The ensembles of the annual show that includes mariachis and a colorful cast made up of immigrants not only Mexicans but also from other Latin American countries and from other continents, has become an attraction in the seasons of the Gala Theater, the cultural venue of the Ibero-American culture with the highest concentration in the US capital.
The creator Alejandro Góngora comments to the voice of america that the company was born out of the desire to create something different” and that it could bring together immigrants from other countries or first generation like him.
This young dancer and creative director of the company works as an employee in a federal government agency, and is satisfied with “to do something in the community.”
Nothing better than dance -he points out- because since his secondary education in San Diego, California, where he was born and grew up in a Mexican family, he was interested in folk dance, at school and university he found the spaces and in Washington DC he formed a legion of dance and Mexican culture enthusiasts who have joined the project, which year after year receives more requests to participate.
For cultural research
Corazón Folklorico has become the nucleus of work that goes beyond the stage, as evidenced by the historical and documentary research work of Manuel Cuellar, a Mexican who migrated to the United States with his family as a child and today resides in Washington where he lives. He works as a professor of Spanish in Latin American Literary and Cultural Studies at George Washington University.
Her passion and training in folkloric dance in the Aztec country, she says -comes from that systematization of folklore in the Mexican public educational system- and that has given rise to an identity that is expressed “with bodies in movement”.
During the confinement due to the pandemic, this academic focused on research for the book that he will publish in the coming days “Choreographies of Mexico”, whose first edition is English, in which he has investigated the role of folklore and music in the formation of the national identity of Mexico.
To do so, comment to VOA that it has been necessary to review the first decades of the 20th century, from the process of the Mexican Revolution that began in 1910, which coincides with the first centenary of Mexico’s independence, which is celebrated at midnight on September 15.
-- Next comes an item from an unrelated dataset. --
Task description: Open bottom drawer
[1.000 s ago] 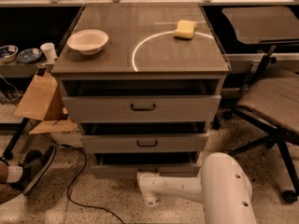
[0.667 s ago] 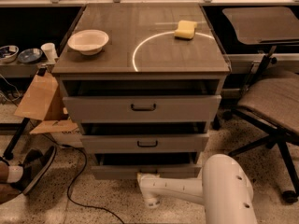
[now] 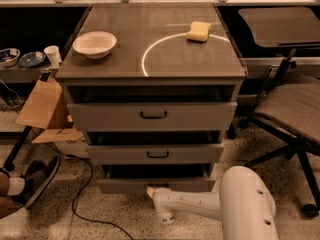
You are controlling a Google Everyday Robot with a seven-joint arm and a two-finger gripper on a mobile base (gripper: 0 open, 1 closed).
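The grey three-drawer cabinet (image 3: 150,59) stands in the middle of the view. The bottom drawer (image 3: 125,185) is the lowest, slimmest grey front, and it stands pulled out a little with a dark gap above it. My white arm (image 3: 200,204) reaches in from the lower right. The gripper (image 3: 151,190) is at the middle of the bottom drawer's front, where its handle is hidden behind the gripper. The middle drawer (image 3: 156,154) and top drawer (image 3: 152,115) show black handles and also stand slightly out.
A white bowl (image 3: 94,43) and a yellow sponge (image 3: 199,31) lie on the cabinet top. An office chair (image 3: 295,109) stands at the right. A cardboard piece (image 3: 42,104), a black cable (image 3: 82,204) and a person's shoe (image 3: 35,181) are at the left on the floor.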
Also the elements that have had a connection such as the “Mexican nights” celebrations that began at the end of the revolution as a way of giving identity to the project, but that were taking shape and expression through the Golden Age of Mexican cinema that played a role crucial in the unification with classic films such as “Allá en el rancho grande”, from 1936, directed by Fernando de Fuentes and with the iconic photography of Gabriel Figueroa.
The historical process of Mexico’s emancipation from the Kingdom of Spain began in 1810 with the independence war that ended in 1821, and which coincides with the rest of the Central American provinces that disassociated themselves from Spanish rule on September 15, 1821.